- [WHAT TO DO] Repeat the listing below exactly. Pictures do not belong in the copy.

[Opening SUPPLIED MATERIAL section]

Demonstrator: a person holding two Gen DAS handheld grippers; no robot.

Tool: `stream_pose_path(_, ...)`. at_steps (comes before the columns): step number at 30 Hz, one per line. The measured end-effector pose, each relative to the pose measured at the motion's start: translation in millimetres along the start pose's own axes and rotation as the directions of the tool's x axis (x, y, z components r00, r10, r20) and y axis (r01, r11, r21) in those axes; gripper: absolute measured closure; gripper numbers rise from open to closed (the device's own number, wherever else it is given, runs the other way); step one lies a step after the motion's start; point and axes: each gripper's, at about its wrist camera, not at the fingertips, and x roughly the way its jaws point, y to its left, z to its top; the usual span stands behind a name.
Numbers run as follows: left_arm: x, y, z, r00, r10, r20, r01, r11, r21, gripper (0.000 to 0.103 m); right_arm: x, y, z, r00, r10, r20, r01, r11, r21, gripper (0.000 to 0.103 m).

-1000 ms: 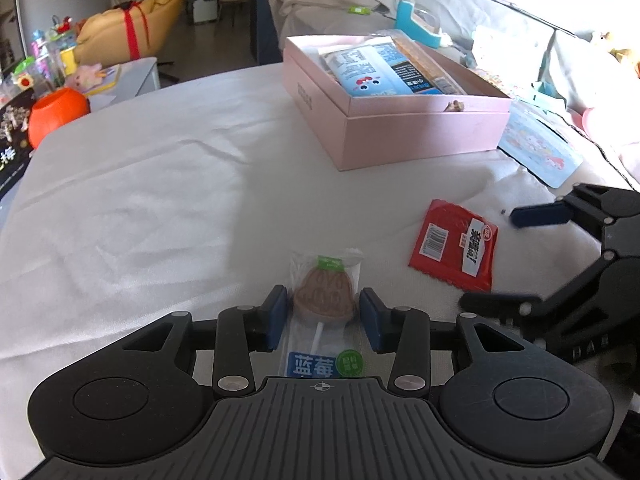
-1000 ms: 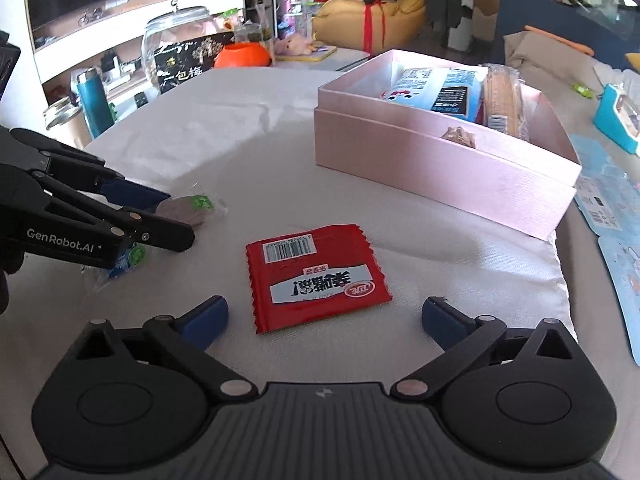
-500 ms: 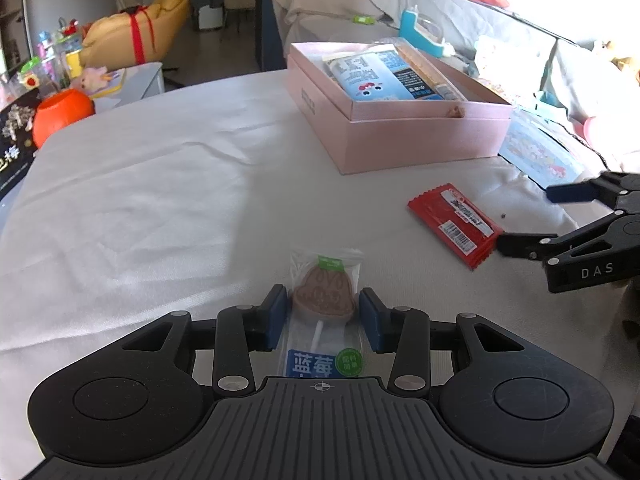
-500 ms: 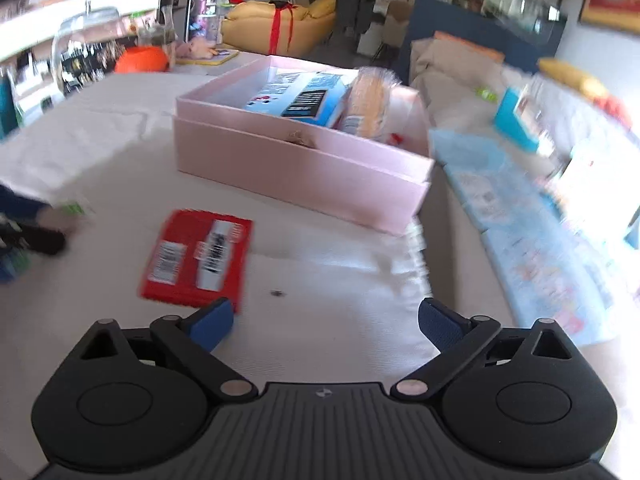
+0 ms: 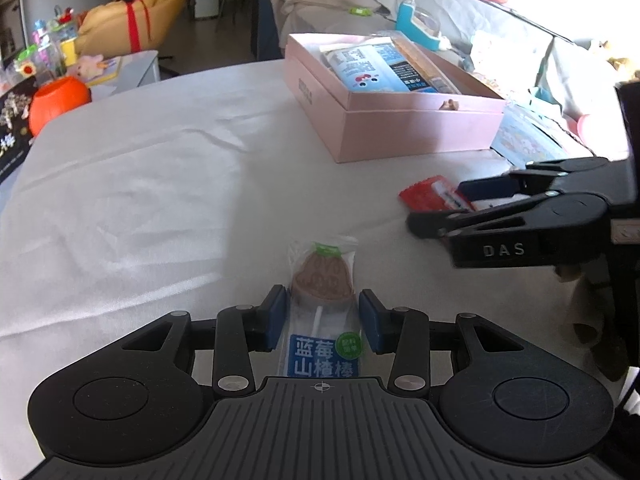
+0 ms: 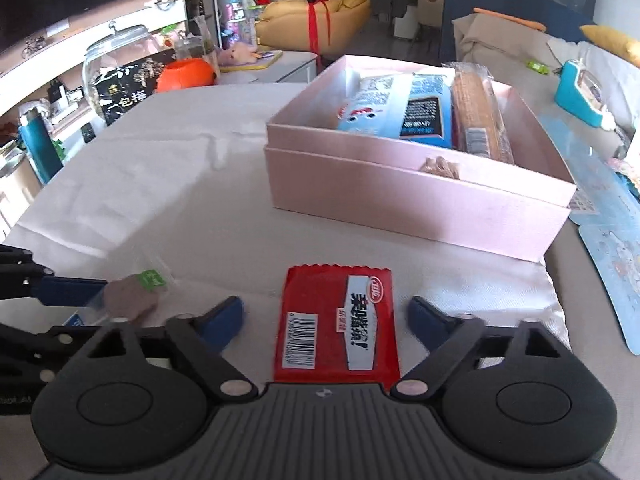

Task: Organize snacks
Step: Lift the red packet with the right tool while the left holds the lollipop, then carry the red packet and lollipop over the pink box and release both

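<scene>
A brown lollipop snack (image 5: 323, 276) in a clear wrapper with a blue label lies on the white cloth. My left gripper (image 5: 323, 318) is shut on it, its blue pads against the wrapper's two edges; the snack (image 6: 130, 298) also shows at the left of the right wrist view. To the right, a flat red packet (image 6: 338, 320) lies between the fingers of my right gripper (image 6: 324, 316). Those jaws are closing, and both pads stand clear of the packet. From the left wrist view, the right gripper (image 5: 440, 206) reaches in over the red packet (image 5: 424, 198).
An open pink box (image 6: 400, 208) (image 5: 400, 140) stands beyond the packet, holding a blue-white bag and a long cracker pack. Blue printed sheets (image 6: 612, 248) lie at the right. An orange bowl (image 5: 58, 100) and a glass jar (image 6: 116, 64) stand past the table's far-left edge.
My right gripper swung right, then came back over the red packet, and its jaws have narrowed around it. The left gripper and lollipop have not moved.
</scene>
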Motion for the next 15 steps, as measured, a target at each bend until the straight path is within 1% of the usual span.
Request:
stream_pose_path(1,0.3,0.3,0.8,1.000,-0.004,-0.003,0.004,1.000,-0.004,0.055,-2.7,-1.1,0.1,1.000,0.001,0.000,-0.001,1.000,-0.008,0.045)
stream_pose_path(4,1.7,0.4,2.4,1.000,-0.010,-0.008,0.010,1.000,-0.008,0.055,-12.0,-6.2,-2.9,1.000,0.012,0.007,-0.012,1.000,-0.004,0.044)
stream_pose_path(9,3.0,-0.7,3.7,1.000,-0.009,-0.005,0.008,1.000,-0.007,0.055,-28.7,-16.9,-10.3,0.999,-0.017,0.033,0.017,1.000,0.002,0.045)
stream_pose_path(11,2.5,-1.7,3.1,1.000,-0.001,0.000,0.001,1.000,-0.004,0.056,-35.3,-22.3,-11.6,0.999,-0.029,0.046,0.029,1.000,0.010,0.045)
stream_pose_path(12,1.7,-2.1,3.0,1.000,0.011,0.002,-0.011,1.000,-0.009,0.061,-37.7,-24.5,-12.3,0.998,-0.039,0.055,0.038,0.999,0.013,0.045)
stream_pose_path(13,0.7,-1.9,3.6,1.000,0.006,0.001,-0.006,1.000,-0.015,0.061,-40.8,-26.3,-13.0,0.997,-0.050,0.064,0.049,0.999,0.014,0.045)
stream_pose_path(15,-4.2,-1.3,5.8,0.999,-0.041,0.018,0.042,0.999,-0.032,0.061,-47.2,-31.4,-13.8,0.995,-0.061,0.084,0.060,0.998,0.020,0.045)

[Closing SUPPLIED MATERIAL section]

- [TASK RESULT]
Demonstrator: a person holding two Gen DAS handheld grippers; no robot.

Tool: `stream_pose_path(_, ...)`. at_steps (comes before the columns): step number at 30 Hz, one per line. The measured end-effector pose, each relative to the pose measured at the motion's start: translation in millimetres along the start pose's own axes and rotation as the directions of the tool's x axis (x, y, z components r00, r10, r20) and y axis (r01, r11, r21) in those axes; gripper: absolute measured closure; gripper numbers rise from open to closed (the device's own number, wherever else it is given, runs the other way); step one lies a step after the motion's start; point and axes: each gripper's, at about its wrist camera, not at the fingertips, and x roughly the way its jaws point, y to its left, z to its top; the usual span stands behind a name.
Numbers run as follows: left_arm: x, y, z, r00, r10, r20, r01, r11, r21, gripper (0.000 to 0.103 m); right_arm: x, y, z, r00, r10, r20, r01, r11, r21, gripper (0.000 to 0.103 m).

-1000 ms: 
-1000 ms: 
-500 ms: 
-500 ms: 
+0 ms: 
+0 ms: 

Task: Organize snacks
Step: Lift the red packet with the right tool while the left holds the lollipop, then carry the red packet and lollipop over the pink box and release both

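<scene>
A brown lollipop snack (image 5: 323, 276) in a clear wrapper with a blue label lies on the white cloth. My left gripper (image 5: 323, 318) is shut on it, its blue pads against the wrapper's two edges; the snack (image 6: 130, 298) also shows at the left of the right wrist view. To the right, a flat red packet (image 6: 338, 320) lies between the fingers of my right gripper (image 6: 324, 316). Those jaws are closing, and both pads stand clear of the packet. From the left wrist view, the right gripper (image 5: 440, 206) reaches in over the red packet (image 5: 424, 198).
An open pink box (image 6: 400, 208) (image 5: 400, 140) stands beyond the packet, holding a blue-white bag and a long cracker pack. Blue printed sheets (image 6: 612, 248) lie at the right. An orange bowl (image 5: 58, 100) and a glass jar (image 6: 116, 64) stand past the table's far-left edge.
My right gripper swung right, then came back over the red packet, and its jaws have narrowed around it. The left gripper and lollipop have not moved.
</scene>
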Motion for the next 15 steps, as measured, a target at each bend until the straight path is within 1% of the usual span.
Request:
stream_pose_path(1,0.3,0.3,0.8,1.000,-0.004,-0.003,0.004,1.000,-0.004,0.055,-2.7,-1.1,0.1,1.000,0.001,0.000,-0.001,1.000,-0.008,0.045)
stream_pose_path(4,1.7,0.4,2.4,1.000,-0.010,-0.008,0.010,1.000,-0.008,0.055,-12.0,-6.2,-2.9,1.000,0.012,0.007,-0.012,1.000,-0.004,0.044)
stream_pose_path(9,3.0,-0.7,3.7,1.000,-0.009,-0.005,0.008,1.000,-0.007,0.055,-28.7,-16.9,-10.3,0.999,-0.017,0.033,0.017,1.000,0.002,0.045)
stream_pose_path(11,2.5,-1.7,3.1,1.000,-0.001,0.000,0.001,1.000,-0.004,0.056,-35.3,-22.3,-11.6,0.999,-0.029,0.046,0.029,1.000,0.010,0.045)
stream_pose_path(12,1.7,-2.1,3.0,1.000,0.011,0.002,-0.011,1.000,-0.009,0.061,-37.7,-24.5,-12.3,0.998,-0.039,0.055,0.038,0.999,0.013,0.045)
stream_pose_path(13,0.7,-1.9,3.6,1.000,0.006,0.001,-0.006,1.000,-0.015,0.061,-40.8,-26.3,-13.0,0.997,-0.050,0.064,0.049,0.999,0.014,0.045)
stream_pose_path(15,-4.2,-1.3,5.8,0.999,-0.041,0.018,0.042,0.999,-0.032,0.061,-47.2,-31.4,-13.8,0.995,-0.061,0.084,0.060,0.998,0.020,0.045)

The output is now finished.